Problem to work on - Each line of the data below should be repeated exactly.

Data -
● ● ● ●

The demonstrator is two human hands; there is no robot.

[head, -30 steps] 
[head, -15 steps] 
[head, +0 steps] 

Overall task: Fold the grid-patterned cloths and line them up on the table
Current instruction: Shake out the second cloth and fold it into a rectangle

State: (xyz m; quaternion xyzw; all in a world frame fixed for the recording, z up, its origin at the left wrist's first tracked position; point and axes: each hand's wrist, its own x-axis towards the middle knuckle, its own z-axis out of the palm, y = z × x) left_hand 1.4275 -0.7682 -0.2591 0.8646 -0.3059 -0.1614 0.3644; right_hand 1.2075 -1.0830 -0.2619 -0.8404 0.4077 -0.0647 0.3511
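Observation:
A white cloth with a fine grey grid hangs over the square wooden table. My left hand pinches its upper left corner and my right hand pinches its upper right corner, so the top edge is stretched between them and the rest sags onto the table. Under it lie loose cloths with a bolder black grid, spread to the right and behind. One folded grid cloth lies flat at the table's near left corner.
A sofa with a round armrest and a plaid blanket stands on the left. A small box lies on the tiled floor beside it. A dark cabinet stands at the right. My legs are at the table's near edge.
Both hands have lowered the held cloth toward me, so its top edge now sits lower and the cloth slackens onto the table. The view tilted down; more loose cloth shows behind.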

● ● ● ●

Task output -
The demonstrator is two human hands; there is no robot.

[head, -30 steps] 
[head, -15 steps] 
[head, +0 steps] 

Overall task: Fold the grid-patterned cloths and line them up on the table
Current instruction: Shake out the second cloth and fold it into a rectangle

State: (xyz m; quaternion xyzw; all in a world frame fixed for the recording, z up, its origin at the left wrist's first tracked position; point and axes: each hand's wrist, its own x-axis towards the middle knuckle, its own z-axis out of the palm, y = z × x) left_hand 1.4275 -0.7682 -0.2591 0.8646 -0.3059 -0.1614 0.3644; right_hand 1.2075 -1.0830 -0.2619 -0.8404 0.4077 -0.0647 0.3511
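Observation:
A white cloth with a fine grey grid hangs over the square wooden table. My left hand pinches its upper left corner and my right hand pinches its upper right corner, so the top edge is stretched between them and the rest sags onto the table. Under it lie loose cloths with a bolder black grid, spread to the right and behind. One folded grid cloth lies flat at the table's near left corner.
A sofa with a round armrest and a plaid blanket stands on the left. A small box lies on the tiled floor beside it. A dark cabinet stands at the right. My legs are at the table's near edge.
Both hands have lowered the held cloth toward me, so its top edge now sits lower and the cloth slackens onto the table. The view tilted down; more loose cloth shows behind.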

That completes the answer, and no more is expected.